Il presidente del Consiglio  ottiene la conferma della sostanza dell’intesa, già siglata a gennaio, con l’ex Cavaliere sulle riforme istituzionali e sull’Italicum, il progetto di riforma elettorale maggioritario e bipolare. La palla è andata in buca. Lorenzo Guerini, braccio destro di Renzi, presente al colloquio alla presidenza del Consiglio, ha commentato: “L’incontro con Silvio Berlusconi è andato molto bene”. Il vicesegretario del Pd ha aggiunto: “E’ stato confermato l’impianto dell’accordo del Nazareno, andiamo avanti in quella direzione”.  Traduzione: Renzi può contare sull’”opposizione responsabile” del presidente di Forza Italia per votare la riforma del bicameralismo perfetto ora all’esame del Senato.

Il dialogo, tra alti e bassi,  è aperto anche con il Movimento 5 Stelle anche se è lontana una intesa. Il secondo incontro sulla riforma elettorale, già previsto per oggi, slitta a lunedì prossimo.  Beppe Grillo, dopo il grande successo del Pd alle elezioni europee, ha considerato Renzi “legittimato”, abbandonando la linea dell’opposizione totale.

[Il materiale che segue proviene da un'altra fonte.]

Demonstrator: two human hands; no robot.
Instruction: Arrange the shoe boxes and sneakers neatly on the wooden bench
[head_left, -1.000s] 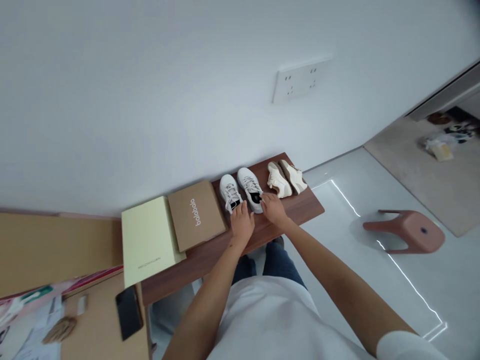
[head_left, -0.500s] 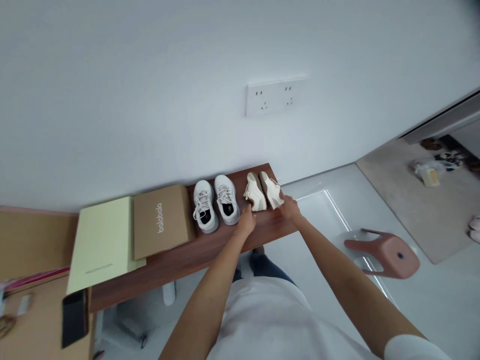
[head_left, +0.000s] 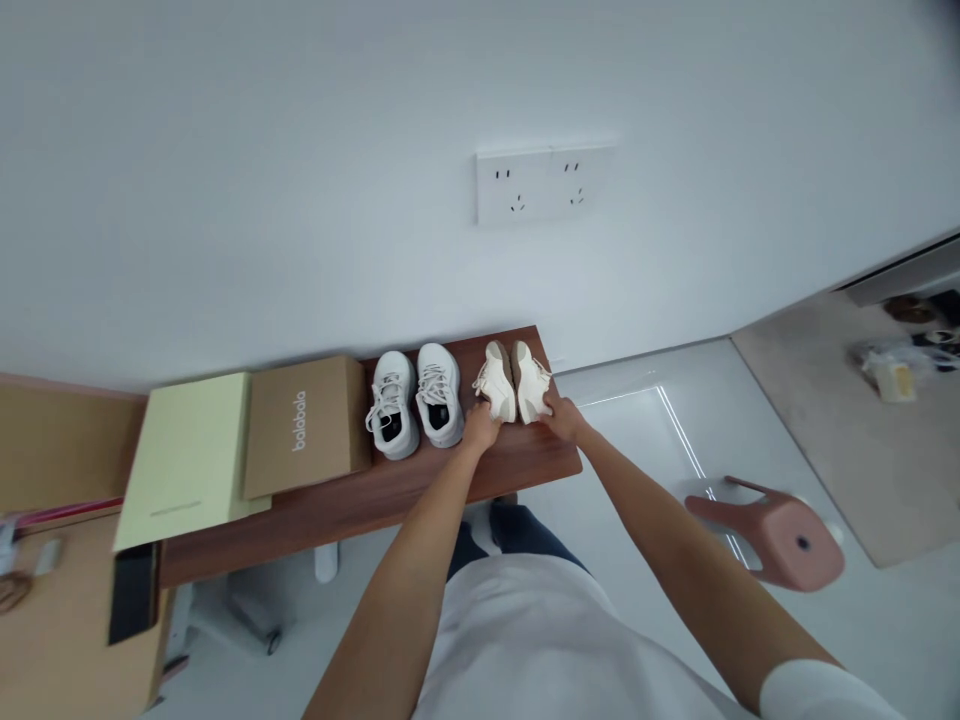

Così il presidente del Consiglio la scorsa settimana si è incontrato con una delegazione del M5S e un bis è stato messo in calendario per lunedì. Grillo stamattina ha usato il bastone e la carota:  lo ha accusato di aver incontrato “il Noto Pregiudicato”, Berlusconi; e di fare melina sul match atteso per oggi.

La strada delle riforme è ancora in salita, il presidente del Consiglio e segretario del Pd, tuttavia, può vantare di discutere sulle “regole del gioco” con le due maggiori forze delle opposizioni. Tra intese e contrasti è diventato il punto di riferimento del sistema politico italiano. Ha conquistato il centrocampo, la centralità politica ponendo sul tavolo della discussione la sua agenda di riforme.

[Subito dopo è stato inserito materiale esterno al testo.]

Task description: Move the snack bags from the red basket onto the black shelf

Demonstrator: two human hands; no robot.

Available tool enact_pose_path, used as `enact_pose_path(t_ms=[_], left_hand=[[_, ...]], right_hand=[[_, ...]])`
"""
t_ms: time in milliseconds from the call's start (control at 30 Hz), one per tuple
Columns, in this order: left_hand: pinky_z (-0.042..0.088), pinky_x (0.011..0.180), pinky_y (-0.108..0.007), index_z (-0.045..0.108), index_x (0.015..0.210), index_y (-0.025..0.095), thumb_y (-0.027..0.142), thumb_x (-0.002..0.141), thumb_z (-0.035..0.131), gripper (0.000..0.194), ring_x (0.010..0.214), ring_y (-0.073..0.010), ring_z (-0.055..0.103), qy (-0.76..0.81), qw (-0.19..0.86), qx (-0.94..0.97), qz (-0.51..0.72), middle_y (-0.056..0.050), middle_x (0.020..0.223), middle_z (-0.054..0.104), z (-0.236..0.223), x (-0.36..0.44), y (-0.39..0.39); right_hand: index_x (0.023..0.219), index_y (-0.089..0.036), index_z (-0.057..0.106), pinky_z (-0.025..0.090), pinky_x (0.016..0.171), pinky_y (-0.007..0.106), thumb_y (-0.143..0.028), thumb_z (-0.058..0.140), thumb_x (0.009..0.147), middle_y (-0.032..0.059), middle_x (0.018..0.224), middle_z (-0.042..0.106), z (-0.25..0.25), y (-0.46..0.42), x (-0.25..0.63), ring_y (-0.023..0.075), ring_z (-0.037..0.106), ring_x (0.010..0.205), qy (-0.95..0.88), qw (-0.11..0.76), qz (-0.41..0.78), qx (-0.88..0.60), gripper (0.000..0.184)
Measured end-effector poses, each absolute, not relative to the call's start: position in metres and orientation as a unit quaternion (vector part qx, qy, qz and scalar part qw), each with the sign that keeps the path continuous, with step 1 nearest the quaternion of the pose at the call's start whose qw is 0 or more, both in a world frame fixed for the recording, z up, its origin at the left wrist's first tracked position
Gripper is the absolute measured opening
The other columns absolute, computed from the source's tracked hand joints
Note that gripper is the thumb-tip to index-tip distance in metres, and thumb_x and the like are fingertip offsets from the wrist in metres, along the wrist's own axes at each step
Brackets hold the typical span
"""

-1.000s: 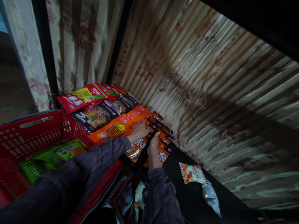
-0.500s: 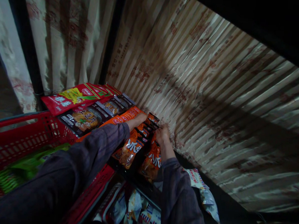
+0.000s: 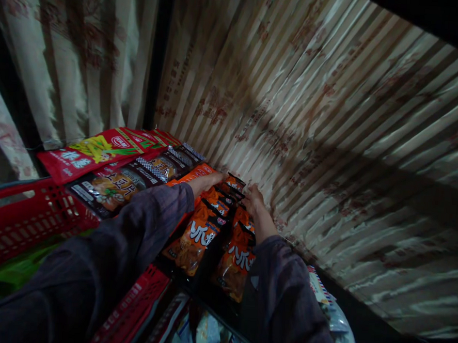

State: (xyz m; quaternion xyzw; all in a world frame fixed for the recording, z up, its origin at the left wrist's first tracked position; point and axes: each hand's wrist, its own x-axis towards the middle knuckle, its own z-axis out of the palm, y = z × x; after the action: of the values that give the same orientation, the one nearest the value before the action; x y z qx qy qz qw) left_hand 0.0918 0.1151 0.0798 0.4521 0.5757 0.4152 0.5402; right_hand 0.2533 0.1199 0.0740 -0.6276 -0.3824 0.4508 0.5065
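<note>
Orange-and-black snack bags stand in two rows in front of me, a left row (image 3: pixel 199 234) and a right row (image 3: pixel 238 255). My left hand (image 3: pixel 214 179) is at the far end of the left row, its fingers closed at the left edge of a rearmost orange snack bag (image 3: pixel 235 184); its fingertips are partly hidden. Across from it, my right hand (image 3: pixel 255 199) is over the far end of the right row, close to that bag's right side. Its fingers are stretched and slightly apart, with nothing visible in them.
Dark potato-chip bags (image 3: pixel 115 185) and red snack bags (image 3: pixel 94 150) lie to the left. A red basket (image 3: pixel 28 216) holds green packets (image 3: pixel 17 270). White packets (image 3: pixel 207 333) are at the bottom, others (image 3: pixel 337 312) at right. A pleated curtain (image 3: pixel 279 107) hangs close behind.
My right hand has loosened and drawn slightly away from the rearmost bag. My left hand stays almost in place. The view has shifted, bringing the right row's bags more into sight.
</note>
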Motion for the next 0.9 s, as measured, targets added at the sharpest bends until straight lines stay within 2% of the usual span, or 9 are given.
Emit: enact_pose_path(t_ms=[100, 233, 367, 433, 567, 700, 900], left_hand=[[0.057, 0.063, -0.033, 0.071, 0.097, 0.017, 0.048, 0.093, 0.05, 0.037, 0.073, -0.0254, 0.07, 0.525, 0.631, 0.43, 0.376, -0.006, 0.064, 0.071, 0.08, 0.089, 0.12], [0.055, 0.061, -0.031, 0.071, 0.095, 0.017, 0.048, 0.092, 0.052, 0.037, 0.071, -0.0238, 0.07, 0.568, 0.583, 0.434, 0.386, -0.007, 0.066, 0.071, 0.079, 0.087, 0.128], [0.054, 0.06, -0.03, 0.07, 0.094, 0.017, 0.048, 0.089, 0.057, 0.035, 0.071, -0.023, 0.069, 0.589, 0.555, 0.436, 0.394, -0.007, 0.071, 0.072, 0.074, 0.086, 0.136], [0.054, 0.059, -0.03, 0.07, 0.093, 0.016, 0.047, 0.089, 0.058, 0.034, 0.069, -0.0218, 0.068, 0.589, 0.552, 0.437, 0.397, -0.007, 0.073, 0.072, 0.072, 0.086, 0.137], [0.054, 0.06, -0.028, 0.069, 0.09, 0.015, 0.039, 0.09, 0.057, 0.027, 0.066, -0.019, 0.067, 0.59, 0.547, 0.438, 0.401, -0.006, 0.074, 0.071, 0.069, 0.085, 0.137], [0.054, 0.061, -0.029, 0.068, 0.089, 0.015, 0.035, 0.091, 0.056, 0.024, 0.068, -0.02, 0.068, 0.591, 0.551, 0.435, 0.398, -0.006, 0.072, 0.071, 0.065, 0.086, 0.137], [0.055, 0.058, -0.03, 0.068, 0.09, 0.014, 0.032, 0.092, 0.052, 0.024, 0.067, -0.0211, 0.068, 0.569, 0.576, 0.41, 0.42, -0.006, 0.071, 0.071, 0.063, 0.086, 0.137]], right_hand=[[0.096, -0.021, 0.062, 0.054, 0.069, 0.029, -0.048, 0.034, 0.098, 0.0036, 0.078, 0.068, 0.076, 0.12, 0.255, 0.0164, 0.065, 0.068, -0.38, 0.497, 0.459, -0.631, 0.039], [0.103, -0.02, 0.063, 0.054, 0.081, 0.032, -0.048, 0.034, 0.098, 0.0059, 0.087, 0.071, 0.075, 0.12, 0.265, 0.0185, 0.067, 0.082, -0.397, 0.477, 0.483, -0.617, 0.041], [0.102, -0.02, 0.065, 0.052, 0.086, 0.031, -0.048, 0.036, 0.098, 0.0057, 0.09, 0.071, 0.073, 0.122, 0.269, 0.0182, 0.067, 0.087, -0.405, 0.478, 0.475, -0.618, 0.041], [0.098, -0.02, 0.066, 0.052, 0.082, 0.03, -0.047, 0.036, 0.098, 0.0054, 0.085, 0.071, 0.073, 0.124, 0.266, 0.0184, 0.066, 0.084, -0.414, 0.482, 0.454, -0.624, 0.04], [0.095, -0.021, 0.065, 0.053, 0.068, 0.03, -0.049, 0.035, 0.099, 0.0014, 0.067, 0.066, 0.072, 0.127, 0.26, 0.0179, 0.062, 0.064, -0.415, 0.465, 0.462, -0.63, 0.041], [0.098, -0.02, 0.064, 0.051, 0.063, 0.029, -0.052, 0.032, 0.099, 0.0016, 0.069, 0.067, 0.072, 0.13, 0.258, 0.0152, 0.058, 0.055, -0.4, 0.434, 0.524, -0.614, 0.045], [0.1, -0.019, 0.063, 0.052, 0.061, 0.031, -0.053, 0.028, 0.1, 0.0031, 0.068, 0.067, 0.075, 0.132, 0.257, 0.0163, 0.059, 0.054, -0.403, 0.424, 0.523, -0.619, 0.049]])
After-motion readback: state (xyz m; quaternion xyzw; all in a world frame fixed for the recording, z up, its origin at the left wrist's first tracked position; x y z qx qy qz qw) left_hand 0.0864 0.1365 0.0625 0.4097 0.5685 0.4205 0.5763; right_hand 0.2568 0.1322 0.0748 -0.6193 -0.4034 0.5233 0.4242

Certo le difficoltà non finiscono qui.  Deve fare i conti anche con i contrasti esistenti nella maggioranza di governo e nel suo stesso partito, il Pd. Non a caso la commissione affari costituzionali di Palazzo Madama, che sta votando il progetto del governo di riforma del Senato, ha accantonato i punti più controversi. L’elezione indiretta del Senato (da parte dei consiglieri regionali), ad esempio, è contestata dalla minoranza di sinistra del Pd. Vannino Chiti ha presentato un emendamento per chiedere l’elezione diretta da parte dei cittadini, ottenendo la firma di altri 36 senatori della maggioranza e delle opposizioni. Così l’esame dell’emendamento Chiti è stato rinviato alla prossima settimana, mentre si cerca una possibile soluzione.

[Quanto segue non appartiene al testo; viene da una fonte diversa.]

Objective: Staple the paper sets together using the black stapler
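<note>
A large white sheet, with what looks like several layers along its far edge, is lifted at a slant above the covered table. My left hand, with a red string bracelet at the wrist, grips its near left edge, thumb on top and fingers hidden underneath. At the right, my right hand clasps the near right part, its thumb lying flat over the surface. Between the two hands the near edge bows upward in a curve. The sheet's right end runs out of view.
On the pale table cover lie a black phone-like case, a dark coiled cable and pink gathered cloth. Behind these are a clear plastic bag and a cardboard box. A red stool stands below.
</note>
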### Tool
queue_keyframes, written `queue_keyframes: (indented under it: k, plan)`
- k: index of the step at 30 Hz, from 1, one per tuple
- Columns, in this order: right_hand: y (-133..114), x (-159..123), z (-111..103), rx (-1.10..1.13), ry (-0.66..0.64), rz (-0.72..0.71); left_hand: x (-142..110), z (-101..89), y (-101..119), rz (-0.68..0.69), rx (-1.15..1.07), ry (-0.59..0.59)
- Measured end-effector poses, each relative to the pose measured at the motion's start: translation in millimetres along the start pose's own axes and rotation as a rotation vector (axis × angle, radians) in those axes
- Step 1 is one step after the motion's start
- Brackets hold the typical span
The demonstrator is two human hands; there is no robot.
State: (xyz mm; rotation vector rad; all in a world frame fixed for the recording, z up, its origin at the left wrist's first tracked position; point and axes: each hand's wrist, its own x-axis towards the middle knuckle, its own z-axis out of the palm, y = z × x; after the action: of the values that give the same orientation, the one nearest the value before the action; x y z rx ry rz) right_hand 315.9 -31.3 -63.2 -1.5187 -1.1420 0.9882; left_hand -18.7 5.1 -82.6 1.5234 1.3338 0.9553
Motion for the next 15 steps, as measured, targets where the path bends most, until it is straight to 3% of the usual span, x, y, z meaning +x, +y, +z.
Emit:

E non finisce qui. Poi ci sono i problemi della Grande crisi economica: la ripresa stenta, la disoccupazione continua a salire, nell’Unione europea la Germania (e i suoi alleati del nord Europa) bocciano le richieste avanzate da Renzi di una maggiore flessibilità sui conti pubblici italiani, per aiutare investimenti e crescita.  Il presidente del Consiglio e  presidente di turno della Ue più volte ha detto di voler “cambiare verso” all’Italia e all’Europa. Il poeta Gabriele D’Annunzio diceva: “ Il verso è tutto”.